Sexism detection in Russian forum and social network's messages.

The report of the GSOC'19 project

1.3. The process of collecting corpora.

1.3.1. Sarcasm.

One of the main problems was in the distinguishing between sarcasm and seriously meant sexist speech. Example:

“Aren, такую хрень несешь. Еще скажи, что мужик полигамен и должен осеменить больше самок, потому что так заложено природой.»

Translation:

“Aren, you’re saying some bullshit. What next, are you going to say that all men are polygamous and should inseminate more females, because it is in the nature?”

The comment is not sexist by itself, but it contains sexist vocabulary. Here the problem could be solved with the words co-occurrence: the word “bullshit” could work as a signal not to take the message literally.

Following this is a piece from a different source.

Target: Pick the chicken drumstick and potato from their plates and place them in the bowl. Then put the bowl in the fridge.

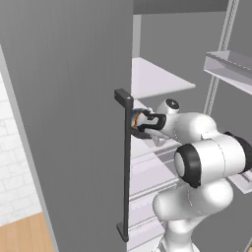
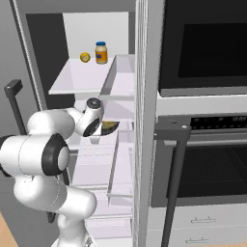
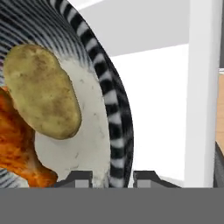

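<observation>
The white arm was seen reaching into the open tall grey fridge, past its long dark vertical handle, with the two-finger gripper held over a white middle shelf. In the hand view, the dark grey round bowl with the striped rim and speckled pale inside lay directly in front of the fingertips, its rim passing between them. Inside it were seen the rounded yellowish-tan potato and, to its left and lower, the orange-brown roasted chicken drumstick (partly cut off at the edge). Whether the jaws were clamped on the rim or slightly parted from it could not be told. On the shelf above, a small yellow fruit and a yellow-lidded jar were standing.
</observation>
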Tool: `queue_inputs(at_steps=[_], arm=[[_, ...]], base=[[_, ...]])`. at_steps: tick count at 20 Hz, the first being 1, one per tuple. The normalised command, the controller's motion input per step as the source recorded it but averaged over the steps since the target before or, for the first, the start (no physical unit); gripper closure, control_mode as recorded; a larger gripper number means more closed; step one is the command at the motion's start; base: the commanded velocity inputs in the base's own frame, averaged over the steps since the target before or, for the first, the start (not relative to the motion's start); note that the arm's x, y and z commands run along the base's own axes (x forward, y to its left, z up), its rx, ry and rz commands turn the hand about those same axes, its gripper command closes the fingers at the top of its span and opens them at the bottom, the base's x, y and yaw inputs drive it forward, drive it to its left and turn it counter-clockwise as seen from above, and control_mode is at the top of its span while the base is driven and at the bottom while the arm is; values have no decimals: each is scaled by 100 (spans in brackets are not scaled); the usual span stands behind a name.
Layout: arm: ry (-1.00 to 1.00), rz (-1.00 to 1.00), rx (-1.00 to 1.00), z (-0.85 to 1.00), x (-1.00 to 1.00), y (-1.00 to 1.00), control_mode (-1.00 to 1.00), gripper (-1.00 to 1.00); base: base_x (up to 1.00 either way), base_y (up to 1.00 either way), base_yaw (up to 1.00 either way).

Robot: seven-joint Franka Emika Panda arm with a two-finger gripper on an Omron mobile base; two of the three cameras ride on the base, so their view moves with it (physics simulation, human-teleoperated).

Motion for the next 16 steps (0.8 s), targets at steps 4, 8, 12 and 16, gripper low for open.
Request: queue_inputs(at_steps=[4,8,12,16], arm=[[-15,0,0,-1,-8,0,-100,-100],[-8,-3,0,3,-25,0,-100,-100],[-2,-8,0,25,-50,3,-100,-100],[-2,-16,0,63,-52,0,-100,-100]], base=[[0,0,0],[0,0,0],[0,0,0],[0,0,0]])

But another example proves to be even more complicated. This message is a reaction to the news that fewer female football fans will be showed on TV during the matches to avoid objectivization:

“Извините, но это какой пиздц. Может вообще женщинам запретим матчи посещать? Ну чтоб прям наверняка? Можно и в паранджу всех закутать. Это вообще 100% вариант.”

Translation:

“I’m sorry, but that’s fucked up. Maybe we should ban women from attending matches at all then? Just to be sure? You can also dress them all in burqas. That should work 100%.”

1.3.2. Special slang.

The forum, which was used as the main source of sexist speech, has very specific slang, not typical to Russian language overall. It could be problematic, because the system shouldn’t be limited just to specific small group of people. The compensation of it was attempted with the use of non-sexist topics (discussion about the phones and attempts to agree on the real life meeting date) of the same forum, to ensure that there would be enough of the non-sexist material with the same manner of speech.

1.2.3. Single annotator.

Of course, considering that we had a single annotator, the labeling process was far from perfect and quite subjective. Even though the definition and guidelines were discussed in details with my mentor, some cases were still providing a challenge, and possibly imperfect solutions were picked in the end. (More about it in the guidelines part) That is also the reason, why I can’t recommend data right now for immediate use. It still needs several of other annotators to look at it, preferably, familiar with sexism on the expert level (see 1. The definition of “hate speech” and problems and difficulties of the task.)